WASHINGTON (Reuters) - The U.S. House of Representatives helped pave the way on Thursday for deep tax cuts sought by President Donald Trump and Republican leaders, but barely overcame a revolt within party ranks that could foreshadow trouble ahead.
The Republican-controlled House voted 216-212 to pass a budget blueprint for the 2018 fiscal year. The measure will enable the tax legislation, due to be introduced next week, to win congressional approval without any Democratic votes.
But House Republican leaders came within two votes of failure. Democrats were unified in their opposition, and 20 Republicans voted against the bill, many expressing disapproval of a provision that would repeal an income tax deduction for state and local taxes.
Discord is also looming over a potential provision to scale back a popular tax-deferred U.S. retirement savings program known as a 401(k). Both those provisions are aimed at offsetting revenue losses that would result from the planned sweeping tax cuts, particularly for companies.
Democrats have called the tax plan a giveaway to the rich and corporations that would swell the federal deficit.
Republicans are traditionally opposed to letting the deficit grow. But in a stark reversal of that stance, the party’s budget resolution, previously passed by the Senate, called for adding up to $1.5 trillion to federal deficits over the next decade to pay for the tax cuts.
Several conservative Republicans voted against it because of deficit concerns.

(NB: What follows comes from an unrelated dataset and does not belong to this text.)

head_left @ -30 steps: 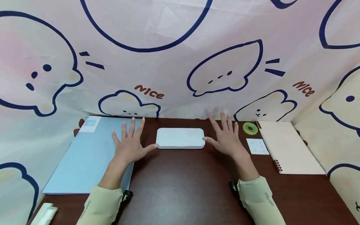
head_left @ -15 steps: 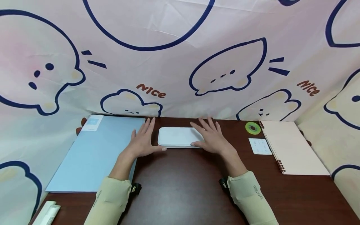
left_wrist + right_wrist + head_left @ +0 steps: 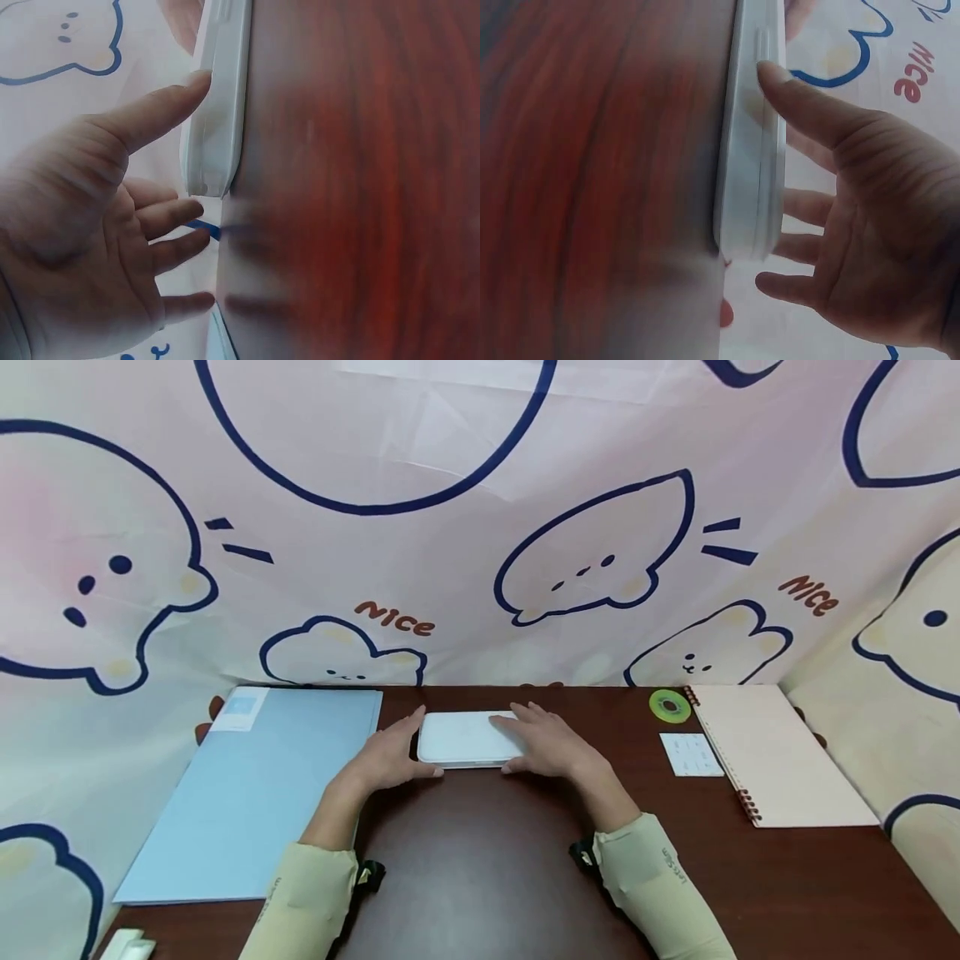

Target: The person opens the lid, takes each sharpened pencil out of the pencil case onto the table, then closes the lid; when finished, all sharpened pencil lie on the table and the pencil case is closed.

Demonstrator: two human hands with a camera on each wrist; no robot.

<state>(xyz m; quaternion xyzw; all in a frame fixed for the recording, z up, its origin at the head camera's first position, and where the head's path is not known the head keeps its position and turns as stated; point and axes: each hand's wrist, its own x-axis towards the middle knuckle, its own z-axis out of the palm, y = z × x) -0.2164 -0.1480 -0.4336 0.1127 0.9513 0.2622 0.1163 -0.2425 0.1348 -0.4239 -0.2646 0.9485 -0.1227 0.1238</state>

One of them, Representative Justin Amash, wrote on Twitter, “What happened to fiscal conservatism?”
The outline of the Republican plan announced last month would cut the corporate tax rate to 20 percent from 35 percent, the small business rate to 25 percent from up to 39.6 percent and the top individual rate to 35 percent from 39.6 percent.
Trump, who promised major tax cuts as a candidate last year, has asked Congress to pass the tax legislation by the end of the year. Even though his fellow Republicans control both the House and Senate, the president has been unable to secure passage of major legislation, having failed to repeal the Obamacare law.

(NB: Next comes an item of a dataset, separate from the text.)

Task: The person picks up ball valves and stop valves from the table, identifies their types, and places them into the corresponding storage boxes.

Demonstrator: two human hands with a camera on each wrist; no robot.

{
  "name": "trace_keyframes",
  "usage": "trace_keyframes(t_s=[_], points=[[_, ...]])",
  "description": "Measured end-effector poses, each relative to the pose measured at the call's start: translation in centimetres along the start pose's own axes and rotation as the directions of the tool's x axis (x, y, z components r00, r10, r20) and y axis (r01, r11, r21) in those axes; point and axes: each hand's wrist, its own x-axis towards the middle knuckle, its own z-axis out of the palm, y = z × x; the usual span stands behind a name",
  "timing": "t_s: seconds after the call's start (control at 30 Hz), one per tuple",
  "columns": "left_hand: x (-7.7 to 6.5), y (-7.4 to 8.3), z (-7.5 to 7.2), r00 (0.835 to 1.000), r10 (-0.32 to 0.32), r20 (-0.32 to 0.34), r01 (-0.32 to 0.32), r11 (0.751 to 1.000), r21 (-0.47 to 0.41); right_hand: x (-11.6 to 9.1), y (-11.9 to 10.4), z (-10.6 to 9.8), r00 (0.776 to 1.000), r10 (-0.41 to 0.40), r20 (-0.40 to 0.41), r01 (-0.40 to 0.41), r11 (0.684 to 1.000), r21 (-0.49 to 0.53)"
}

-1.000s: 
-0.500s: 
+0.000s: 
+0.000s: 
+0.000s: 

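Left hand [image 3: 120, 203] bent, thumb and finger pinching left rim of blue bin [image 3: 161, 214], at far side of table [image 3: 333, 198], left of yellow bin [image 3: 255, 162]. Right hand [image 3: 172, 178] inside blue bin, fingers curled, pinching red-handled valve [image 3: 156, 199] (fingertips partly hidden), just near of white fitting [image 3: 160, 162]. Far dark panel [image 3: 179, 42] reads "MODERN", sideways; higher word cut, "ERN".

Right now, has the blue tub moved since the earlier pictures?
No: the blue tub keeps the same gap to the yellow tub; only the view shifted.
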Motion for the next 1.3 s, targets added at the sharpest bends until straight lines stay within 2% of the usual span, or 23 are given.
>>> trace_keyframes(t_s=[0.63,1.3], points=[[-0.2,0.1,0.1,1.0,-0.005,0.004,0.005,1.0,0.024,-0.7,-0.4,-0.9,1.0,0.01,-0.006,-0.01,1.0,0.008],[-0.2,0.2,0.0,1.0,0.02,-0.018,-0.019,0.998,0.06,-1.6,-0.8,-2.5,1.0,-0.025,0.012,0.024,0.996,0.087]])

Republicans are also looking for a signature achievement as the 2018 congressional election year approaches.
“Big News - Budget just passed!” Trump wrote on Twitter.
Republican House Speaker Paul Ryan, who has said he wants the House to pass the tax overhaul by the Nov. 23 Thanksgiving holiday, said passage of the budget resolution was an “enormous step” toward that goal.

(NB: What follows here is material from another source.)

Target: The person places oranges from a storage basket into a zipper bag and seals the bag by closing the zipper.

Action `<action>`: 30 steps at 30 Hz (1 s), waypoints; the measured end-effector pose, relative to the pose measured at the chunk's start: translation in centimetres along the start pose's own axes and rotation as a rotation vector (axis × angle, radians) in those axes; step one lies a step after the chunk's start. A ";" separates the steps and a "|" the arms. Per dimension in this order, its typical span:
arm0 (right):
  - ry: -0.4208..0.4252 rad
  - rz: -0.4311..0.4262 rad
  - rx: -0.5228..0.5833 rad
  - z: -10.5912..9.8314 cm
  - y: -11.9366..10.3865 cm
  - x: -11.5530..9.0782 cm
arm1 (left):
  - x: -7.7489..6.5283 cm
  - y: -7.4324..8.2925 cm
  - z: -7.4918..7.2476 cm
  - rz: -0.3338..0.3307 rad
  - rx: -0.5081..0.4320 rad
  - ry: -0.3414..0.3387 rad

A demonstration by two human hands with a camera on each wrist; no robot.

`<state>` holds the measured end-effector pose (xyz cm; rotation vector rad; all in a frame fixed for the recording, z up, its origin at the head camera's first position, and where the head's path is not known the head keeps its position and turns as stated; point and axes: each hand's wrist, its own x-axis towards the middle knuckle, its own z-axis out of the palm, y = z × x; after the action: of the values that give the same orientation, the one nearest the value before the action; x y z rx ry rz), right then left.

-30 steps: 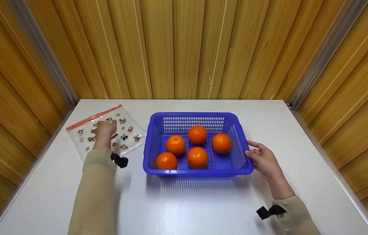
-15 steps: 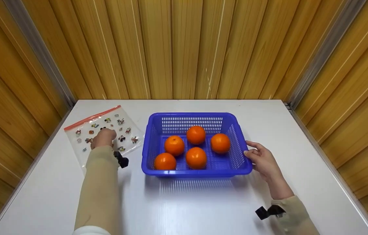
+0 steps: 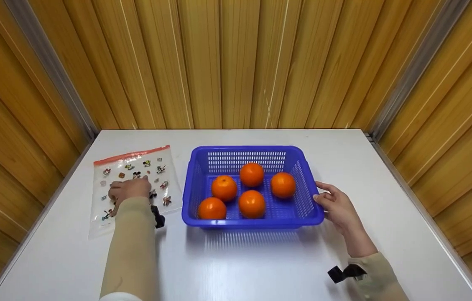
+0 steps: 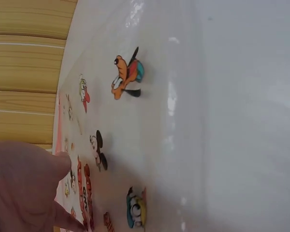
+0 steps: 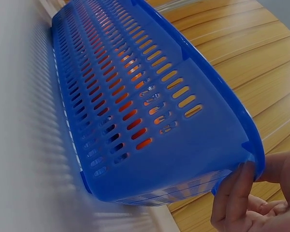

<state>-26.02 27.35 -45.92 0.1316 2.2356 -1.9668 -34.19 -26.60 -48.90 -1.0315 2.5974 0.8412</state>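
A clear zip bag (image 3: 97, 223) with a red seal strip and small cartoon character prints lies flat on the left of the table. My left hand (image 3: 130, 190) rests on the middle of it, fingers extended over the plastic; in the left wrist view its thumb and a finger (image 4: 70, 220) reach down to the printed surface. A blue slotted plastic basket (image 3: 252, 223) stands at the centre with several oranges (image 3: 252, 204) inside. At its right end my right hand (image 3: 340, 211) pinches the rim, thumb and fingers curled round the edge in the right wrist view.
The white table (image 3: 236, 271) has a back edge against wood-patterned panels (image 3: 240, 62), with more panels on both sides. Black camera mounts (image 3: 336, 274) sit on both wrists.
The bag has turned clockwise and shifted toward me under my left hand, which has moved from near its middle prints slightly nearer. My right hand keeps its hold on the basket.
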 end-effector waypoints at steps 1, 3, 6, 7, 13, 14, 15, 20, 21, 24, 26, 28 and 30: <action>0.001 0.000 0.002 0.0 0.0 0.0 | 0.1 -0.1 0.2 -0.047 -0.071 0.026; -0.001 -0.002 0.002 0.0 0.0 0.0 | 0.2 -0.2 0.5 -0.065 -0.063 0.049; -0.001 -0.002 -0.007 0.0 0.0 0.1 | 0.5 -0.3 0.6 -0.047 -0.027 0.052; 0.001 0.000 -0.008 0.0 0.0 0.1 | 0.5 -0.3 0.5 -0.036 -0.017 0.043; -0.005 0.007 -0.009 -0.2 0.3 0.2 | 0.4 -1.2 -0.4 0.044 0.024 -0.007; -0.009 0.006 -0.008 -0.2 0.3 0.2 | 0.3 -1.3 -0.6 0.057 0.033 -0.011; -0.011 0.005 -0.006 -0.2 0.3 0.3 | 0.0 -1.5 -0.8 0.067 0.042 -0.017; -0.006 0.002 -0.006 -0.3 0.4 0.2 | -1.1 -1.7 -1.9 0.091 0.071 -0.056; -0.005 0.002 -0.007 -0.3 0.4 0.2 | -1.3 -1.7 -2.1 0.088 0.070 -0.066; -0.008 -0.002 -0.008 -0.2 0.4 0.1 | -1.7 -2.0 -2.7 0.155 0.100 -0.089; -0.011 -0.006 -0.007 -0.2 0.3 0.1 | -1.7 -2.3 -3.0 0.243 0.155 -0.098; -0.013 -0.011 -0.006 -0.2 0.4 0.1 | -1.5 -2.6 -3.3 0.323 0.210 -0.108; -0.015 -0.012 -0.002 -0.2 0.4 0.1 | -1.2 -2.7 -3.6 0.363 0.251 -0.125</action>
<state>-26.10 27.59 -46.32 0.1023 2.2346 -1.9645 -31.47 -29.61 -46.70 -0.4335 2.7305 0.6036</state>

But he declined to take a position on the possibility of capping annual tax-free contributions into 401(k) plans, which for four decades have helped millions of Americans save for retirement by offering tax savings.
Trump and Kevin Brady, the Republican chairman of the tax-writing House Ways and Means committee, reopened the door to the possibility of such caps on Wednesday as Republicans scramble to find sources of revenue to cover the tax cuts.
Brady on Thursday said he was working toward an agreement on the 401(k) issue with Trump and Republicans who want to keep the tax break in place.
“They made it clear. They need this problem solved before they vote ‘yes’ on tax reform,” Brady added.
Brady said he planned to introduce the tax bill next Wednesday and to begin committee deliberations on it the following week, on Nov. 6.
REVOLT FROM HIGH-TAX STATES
Eliminating the deduction would hit middle-class voters in high-tax states like California, New York, Illinois, Pennsylvania and New Jersey.
Republican Representative John Katko of New York, leaving a meeting with Brady, said supporters of the deduction “stood firm, saying ‘no’ as a group today to let them know we’re not kidding.”
But one Republican senator warned that his party will have to stick to its commitment to eliminate tax breaks.
“If groups see that you’re willing to deal something away if they raise enough Cain, the whole thing’s going to fall apart. We’ve gotta hang tough,” Senator Bob Corker of Tennessee said on CNBC.
The budget plan will enable the 100-seat Senate to pass tax legislation with a simple majority rather than a 60-vote super-majority, hard to reach given Democrats’ opposition. Republicans hold a slim 52-48 margin in the Senate.
The White House and congressional Republicans excluded Democrats as they developed the plan.
“Right here before our eyes, in this House, the Republicans are replacing the great American ladders of opportunity with the silver spoon of plutocracy and aristocracy,” top House Democrat Nancy Pelosi said during the debate on the budget measure.
Independent analysts forecast last month that corporations and the wealthiest Americans would benefit the most and many upper middle-income people would face higher taxes under the tax outline unveiled by the Republicans.
The proposal would cut taxes for companies and individuals by up to $6 trillion over the next decade, the analysts said.